The aggregation session data is fetched using a N1QL query. 

Note!

N1QL queries are used by default. If you want to use views instead, use the following mzsh topo command to set the property mz.cb.use.n1ql to false in ECs:

mzsh topo set topo://container:<container>/pico:<pico>/val:config.properties.mz.cb.use.n1ql false

The data returned by the query is split into chunks of a configurable size. The size of each partial set of data can be configured by setting the property view.iteratorpageSize in the  Advanced  tab of the assigned Couchbase profile. Setting a higher value than the default 1000, may increase throughput performance but it depends on the available RAM of the Execution Context host.

You can choose to update the result set from a query before or after it has been called. Or you can choose to retrieve the existing result set from a query. In this case the results are possibly out of date, or stale. To control this behavior, you can set the property view.index.stale in the  Advanced tab of the assigned Couchbase profile. The following settings are available:
 

  • FALSE - The index is updated before the query is executed. This ensures that any documents updated (and persisted to disk) are included in the query. The client waits until the index has been updated before the query is executed, and therefore the response is delayed until the updated index is available.

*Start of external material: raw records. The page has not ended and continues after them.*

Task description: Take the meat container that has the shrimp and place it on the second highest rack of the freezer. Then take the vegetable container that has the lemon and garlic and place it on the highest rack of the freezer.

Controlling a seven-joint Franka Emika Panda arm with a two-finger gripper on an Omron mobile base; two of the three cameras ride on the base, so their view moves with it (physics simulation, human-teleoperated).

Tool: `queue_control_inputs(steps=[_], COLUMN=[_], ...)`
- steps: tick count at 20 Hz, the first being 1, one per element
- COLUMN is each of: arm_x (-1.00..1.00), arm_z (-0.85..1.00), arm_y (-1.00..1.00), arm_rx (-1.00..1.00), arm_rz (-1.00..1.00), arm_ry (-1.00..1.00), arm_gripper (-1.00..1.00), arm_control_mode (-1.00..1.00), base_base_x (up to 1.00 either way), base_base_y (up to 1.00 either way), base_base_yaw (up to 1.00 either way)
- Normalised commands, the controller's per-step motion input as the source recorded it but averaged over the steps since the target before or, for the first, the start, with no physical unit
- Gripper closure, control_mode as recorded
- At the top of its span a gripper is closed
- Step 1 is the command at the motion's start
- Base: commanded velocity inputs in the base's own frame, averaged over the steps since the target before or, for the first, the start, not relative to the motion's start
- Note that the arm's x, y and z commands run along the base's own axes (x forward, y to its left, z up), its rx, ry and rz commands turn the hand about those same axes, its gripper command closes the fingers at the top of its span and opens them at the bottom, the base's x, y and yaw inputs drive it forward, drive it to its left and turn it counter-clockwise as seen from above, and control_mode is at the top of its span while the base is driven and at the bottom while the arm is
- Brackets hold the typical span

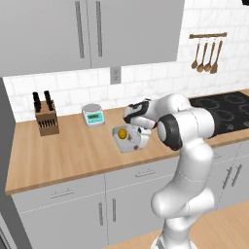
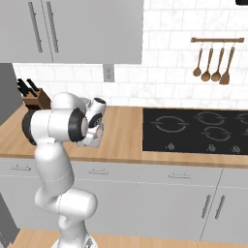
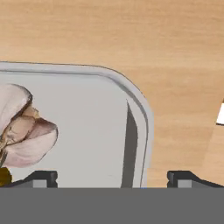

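Observation:
The vegetable container (image 1: 127,141) is a pale grey tray on the wooden counter (image 1: 68,151), with a yellow lemon (image 1: 122,133) inside. In the hand view its rounded rim (image 3: 142,113) runs between my fingertips, and a garlic bulb (image 3: 26,131) lies on its floor at the left. My gripper (image 3: 112,178) hangs just above the tray and straddles that rim, open, with its dark fingertips (image 3: 41,178) wide apart. From the base views the gripper (image 1: 140,138) (image 2: 94,138) points down at the container (image 2: 92,140), which the arm largely hides in the right base view.
A knife block (image 1: 47,119) and a small kitchen scale (image 1: 93,115) stand at the back of the counter. A black cooktop (image 2: 198,128) lies to the right, with wooden utensils (image 2: 213,60) hanging above. Wall cabinets (image 1: 87,31) overhang the counter. A white corner (image 3: 221,114) shows at the hand view's right edge.

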Motion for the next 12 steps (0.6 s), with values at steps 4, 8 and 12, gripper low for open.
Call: queue_control_inputs(steps=[4, 8, 12], arm_x=[0.27, 0.2, 0.01], arm_z=[-0.37, -0.4, -0.51], arm_y=[0.19, 0.29, 0.51], arm_rx=[-0.04, -0.06, -0.1], arm_rz=[-0.06, -0.06, -0.08], arm_ry=[0.03, 0.01, 0.0], arm_gripper=[-1.0, -1.0, -1.0], arm_control_mode=[-1.0, -1.0, -1.0], base_base_x=[0.0, 0.0, 0.0], base_base_y=[0.0, 0.0, 0.0], base_base_yaw=[0.0, 0.0, 0.0])
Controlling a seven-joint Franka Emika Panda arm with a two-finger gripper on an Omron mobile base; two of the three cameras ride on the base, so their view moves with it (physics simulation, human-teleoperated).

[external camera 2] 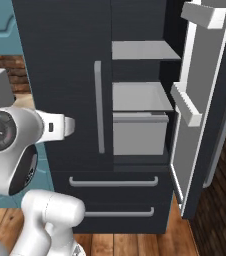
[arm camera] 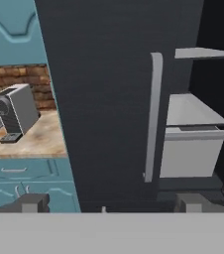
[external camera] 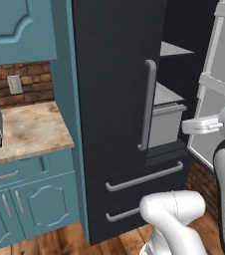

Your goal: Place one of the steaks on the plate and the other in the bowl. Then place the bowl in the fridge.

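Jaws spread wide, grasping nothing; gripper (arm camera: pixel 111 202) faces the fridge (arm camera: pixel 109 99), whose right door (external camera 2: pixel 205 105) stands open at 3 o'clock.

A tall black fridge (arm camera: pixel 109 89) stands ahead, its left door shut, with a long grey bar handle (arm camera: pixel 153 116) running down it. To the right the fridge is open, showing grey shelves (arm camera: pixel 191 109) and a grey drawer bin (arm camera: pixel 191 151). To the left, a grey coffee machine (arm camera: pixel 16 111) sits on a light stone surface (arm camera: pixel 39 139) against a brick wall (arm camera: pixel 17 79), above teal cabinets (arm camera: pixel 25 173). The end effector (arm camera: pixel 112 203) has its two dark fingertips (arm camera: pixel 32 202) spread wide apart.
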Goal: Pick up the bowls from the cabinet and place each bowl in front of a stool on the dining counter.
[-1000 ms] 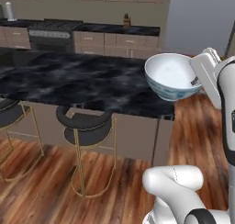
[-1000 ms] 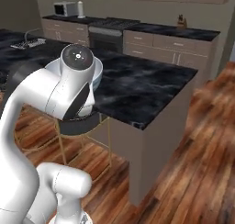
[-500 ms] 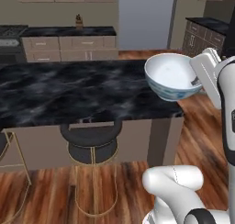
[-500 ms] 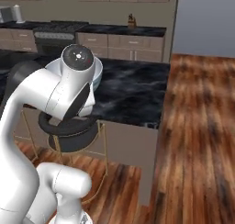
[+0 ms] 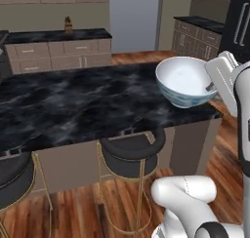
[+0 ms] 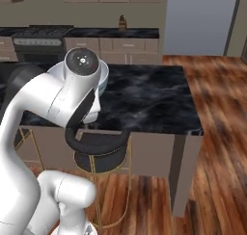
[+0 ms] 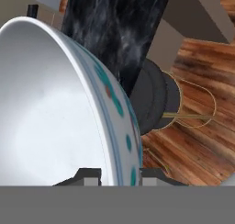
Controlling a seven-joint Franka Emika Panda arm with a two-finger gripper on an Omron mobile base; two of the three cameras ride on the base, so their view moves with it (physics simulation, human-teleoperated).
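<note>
Now the tool (image 7: 120, 176) is clamped on the rim of the white bowl with blue pattern (image 5: 186, 82), one fingertip inside the rim and one outside. Held aloft and tilted, the bowl hangs above the near right corner of the black marble tabletop (image 5: 73, 105). Below that edge stands a dark-grey stool (image 5: 132, 151), with another stool (image 5: 14, 178) further left.

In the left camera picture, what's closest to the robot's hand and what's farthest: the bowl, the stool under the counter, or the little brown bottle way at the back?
1. The bowl: held in the gripper, at its rim.
2. The stool: below and left of the hand, tucked under the dining counter.
3. The brown bottle: far across the room, on the back counter.
</note>
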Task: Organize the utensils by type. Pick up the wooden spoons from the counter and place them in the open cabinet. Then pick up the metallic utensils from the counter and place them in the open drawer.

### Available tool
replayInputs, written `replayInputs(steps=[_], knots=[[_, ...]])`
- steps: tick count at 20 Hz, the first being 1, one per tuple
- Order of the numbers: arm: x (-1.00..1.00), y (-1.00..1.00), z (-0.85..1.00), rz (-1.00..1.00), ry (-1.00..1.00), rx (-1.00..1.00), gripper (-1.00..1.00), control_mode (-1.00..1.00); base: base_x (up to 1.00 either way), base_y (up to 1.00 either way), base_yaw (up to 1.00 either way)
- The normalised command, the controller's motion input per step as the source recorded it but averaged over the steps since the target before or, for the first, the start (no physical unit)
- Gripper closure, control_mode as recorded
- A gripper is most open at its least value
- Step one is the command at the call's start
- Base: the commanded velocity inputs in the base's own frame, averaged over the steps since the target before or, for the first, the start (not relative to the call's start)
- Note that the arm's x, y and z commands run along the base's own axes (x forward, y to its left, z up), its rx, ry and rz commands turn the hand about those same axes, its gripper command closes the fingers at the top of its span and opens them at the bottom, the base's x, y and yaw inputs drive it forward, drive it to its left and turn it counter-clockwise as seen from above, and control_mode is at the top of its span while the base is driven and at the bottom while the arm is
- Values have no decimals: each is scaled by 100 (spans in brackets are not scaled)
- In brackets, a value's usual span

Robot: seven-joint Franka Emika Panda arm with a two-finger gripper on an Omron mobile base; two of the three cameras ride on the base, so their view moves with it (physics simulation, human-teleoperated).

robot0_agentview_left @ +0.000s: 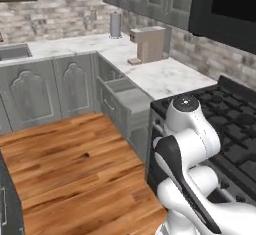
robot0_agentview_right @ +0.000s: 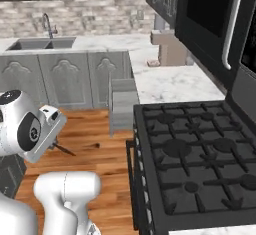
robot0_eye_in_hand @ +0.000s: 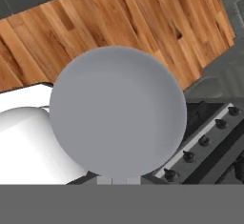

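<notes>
My gripper (robot0_agentview_right: 54, 140) hangs low over the wooden floor, left of the stove, shut on a metallic utensil: the spoon. Its dark slim handle (robot0_agentview_right: 64, 150) sticks out below the hand. In the hand view its round grey bowl (robot0_eye_in_hand: 117, 111) sits right before the camera and hides the fingertips. The open drawer (robot0_agentview_left: 122, 90) (robot0_agentview_right: 123, 104) is pulled out of the grey cabinets just beyond the stove, ahead of the gripper, and its grey inside looks bare. The wooden spoons, the counter and the open cabinet are out of view.
A black gas stove (robot0_agentview_right: 200, 154) (robot0_agentview_left: 230, 124) stands to my right. Beyond it a marble worktop (robot0_agentview_left: 160, 74) bears a tan coffee machine (robot0_agentview_left: 149, 44). A sink (robot0_agentview_right: 42, 43) sits at the back left. Wooden floor (robot0_agentview_left: 70, 159) lies between the cabinets.
</notes>
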Motion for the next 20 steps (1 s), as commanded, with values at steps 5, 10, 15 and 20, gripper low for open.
replayInputs(steps=[5, 10, 15, 20], knots=[[0, 0, 0, 0, 0, 0, 100, 100, 94, -1, 0], [0, 0, 0, 0, 0, 0, 100, 100, 90, -3, 0], [0, 0, 0, 0, 0, 0, 100, 100, 82, -4, 0], [0, 0, 0, 0, 0, 0, 100, 100, 69, -20, 2]])
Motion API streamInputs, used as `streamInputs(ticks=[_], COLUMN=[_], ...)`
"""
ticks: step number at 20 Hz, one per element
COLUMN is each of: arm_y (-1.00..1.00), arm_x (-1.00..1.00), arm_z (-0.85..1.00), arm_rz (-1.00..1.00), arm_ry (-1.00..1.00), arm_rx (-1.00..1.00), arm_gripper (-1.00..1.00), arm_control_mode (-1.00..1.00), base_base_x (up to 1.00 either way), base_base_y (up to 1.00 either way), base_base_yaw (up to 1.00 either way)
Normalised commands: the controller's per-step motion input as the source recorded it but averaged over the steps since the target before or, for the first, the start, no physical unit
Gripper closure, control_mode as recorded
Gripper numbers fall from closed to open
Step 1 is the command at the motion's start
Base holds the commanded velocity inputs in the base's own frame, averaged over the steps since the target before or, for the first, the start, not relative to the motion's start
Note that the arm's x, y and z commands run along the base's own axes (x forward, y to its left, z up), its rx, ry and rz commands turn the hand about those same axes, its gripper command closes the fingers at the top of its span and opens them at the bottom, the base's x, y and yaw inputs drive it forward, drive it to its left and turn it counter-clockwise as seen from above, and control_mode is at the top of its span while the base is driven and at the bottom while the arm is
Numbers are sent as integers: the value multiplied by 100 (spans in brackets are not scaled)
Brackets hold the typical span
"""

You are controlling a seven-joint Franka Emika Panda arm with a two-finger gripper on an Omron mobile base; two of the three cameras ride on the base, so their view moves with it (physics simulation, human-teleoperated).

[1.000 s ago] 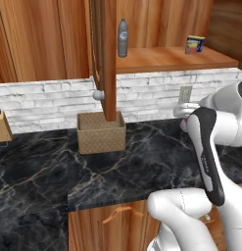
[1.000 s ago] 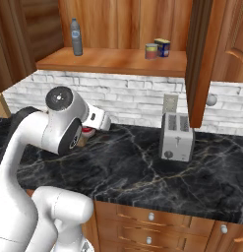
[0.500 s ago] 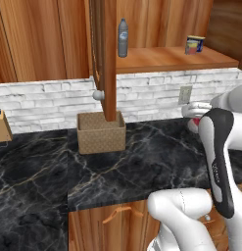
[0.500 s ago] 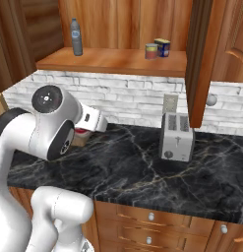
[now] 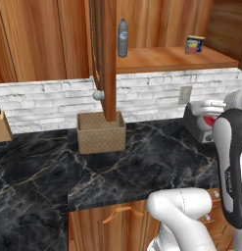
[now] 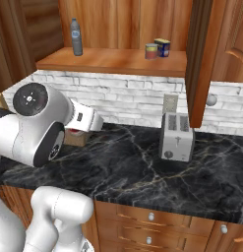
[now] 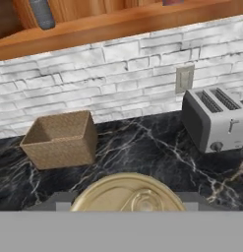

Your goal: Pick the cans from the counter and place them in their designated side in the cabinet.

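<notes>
One orange-red can (image 6: 151, 50) shelved in cabinet (image 6: 113, 61); red can (image 7: 127, 193) clamped in gripper (image 7: 127, 204), carried above counter (image 7: 157, 162), unplaced.

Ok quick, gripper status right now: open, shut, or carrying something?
Gripper: shut on the red can, whose pale lid sits between the fingertips in the hand view, held above the counter.

White brick backsplash (image 6: 118, 96) runs along the back edge of the worktop, carrying a pale wall outlet (image 6: 170, 103). Light wooden drawer fronts (image 6: 157, 226) with round knobs sit below. Warm wood panelling (image 5: 39, 39) rises behind, evenly lit.
</notes>
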Motion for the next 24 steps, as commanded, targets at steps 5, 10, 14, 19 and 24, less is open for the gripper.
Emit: streamInputs(ticks=[5,10,14,19,24], arm_y=[0,-1,-7,-11,-14], arm_x=[-11,0,0,0,0], arm_z=[24,28,32,33,33], arm_rz=[0,0,0,0,0], arm_ry=[-22,-10,-1,0,0], arm_rx=[-6,-4,-3,-3,-4], arm_gripper=[100,100,100,100,100], arm_control_mode=[-100,-100,-100,-100,-100], base_base_x=[0,0,0,0,0], base_base_y=[0,0,0,0,0], base_base_yaw=[0,0,0,0,0])
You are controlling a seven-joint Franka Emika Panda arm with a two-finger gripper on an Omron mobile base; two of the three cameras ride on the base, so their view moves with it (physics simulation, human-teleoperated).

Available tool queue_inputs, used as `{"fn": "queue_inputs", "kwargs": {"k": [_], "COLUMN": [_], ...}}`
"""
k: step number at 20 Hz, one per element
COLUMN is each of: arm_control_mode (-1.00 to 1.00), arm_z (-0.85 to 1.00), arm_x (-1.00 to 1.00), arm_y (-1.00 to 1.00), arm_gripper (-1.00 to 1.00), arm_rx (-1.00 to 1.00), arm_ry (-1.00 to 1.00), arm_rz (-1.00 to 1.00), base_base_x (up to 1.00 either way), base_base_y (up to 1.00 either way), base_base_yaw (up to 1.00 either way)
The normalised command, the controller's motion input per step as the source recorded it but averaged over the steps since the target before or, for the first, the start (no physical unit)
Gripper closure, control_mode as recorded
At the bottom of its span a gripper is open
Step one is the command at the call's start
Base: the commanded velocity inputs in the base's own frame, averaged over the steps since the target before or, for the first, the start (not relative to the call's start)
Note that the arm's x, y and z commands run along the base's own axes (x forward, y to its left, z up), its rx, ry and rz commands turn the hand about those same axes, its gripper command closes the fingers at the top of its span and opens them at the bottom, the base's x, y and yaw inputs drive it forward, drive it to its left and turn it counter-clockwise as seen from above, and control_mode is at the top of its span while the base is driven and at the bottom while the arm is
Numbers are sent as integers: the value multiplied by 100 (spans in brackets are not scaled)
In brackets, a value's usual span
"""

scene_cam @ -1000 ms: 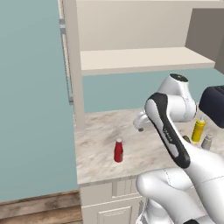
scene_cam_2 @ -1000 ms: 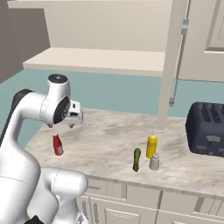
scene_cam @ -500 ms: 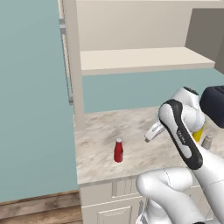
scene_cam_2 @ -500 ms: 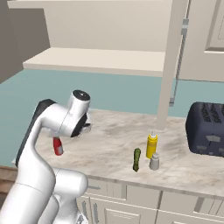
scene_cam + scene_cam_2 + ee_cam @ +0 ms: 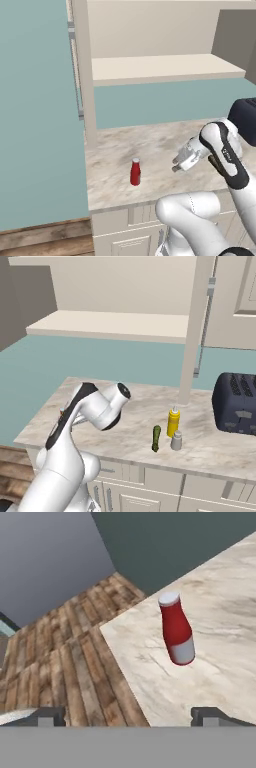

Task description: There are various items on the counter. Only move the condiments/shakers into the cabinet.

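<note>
A small red bottle with a white cap stands upright near the front left of the counter. My gripper hovers low over the counter to its right, pointing at it, open and holding nothing. In the hand view the red bottle stands ahead and right of centre, beyond the wide-apart fingertips. The yellow squeeze bottle, the grey shaker and the dark green vegetable stand together near the counter's front. The cabinet shelf hangs above.
A dark toaster sits at the right end of the counter. The cabinet's tall side post comes down to the stone behind the yellow bottle. Wooden floor lies past the counter's left edge.
The arm has swung down and across the counter, bringing the hand low, level with the red bottle and to its right. The jaws have stayed open. The items have not moved.
</note>
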Motion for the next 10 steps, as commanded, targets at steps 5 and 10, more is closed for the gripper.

  • OK - The index is not updated. If an index exists for the given query, the information in the current index is used as the basis for the query and the results are returned accordingly. This value is seldom used and only if automatic index updates are enabled in Couchbase.

  • UPDATE_AFTER - This is the recommended setting when using a Couchbase profile with Aggregation. The existing index is used as the basis of the query, but the index is marked for updating once the results have been returned to the client.

For more information about queries and indexes, you can refer to Couchbase's own documentation on indexes.

Timeout

There are by default, two timeout threads per workflow that periodically check the Couchbase aggregation storage for timed out sessions. You can control how often this check is performed by setting  mz.cb.agg.timeoutwait.sec . The default value is 10 seconds.

You can also increase the number of threads that perform this check by setting the property mz.cb.agg.timeout_no_of_thread. Setting a higher value than default may speed up detection of timeouts. However, the number of CPUs and the time that it takes for Couchbase to index accessed documents (session data) are limiting factors.

Hint!

You can use the MIM parameter Session Timeout Latency as an indicator of the timeout handling performance.

The sessions that are fetched from the Couchbase query are shuffled randomly in temporary buffers, one for each workflow. This is done to minimize the probability that multiple workflows attempt to time out the same sessions simultaneously. You can control the size of these buffers by setting the property mz.cb.agg.randombuffer. The default value is 1000 sessions.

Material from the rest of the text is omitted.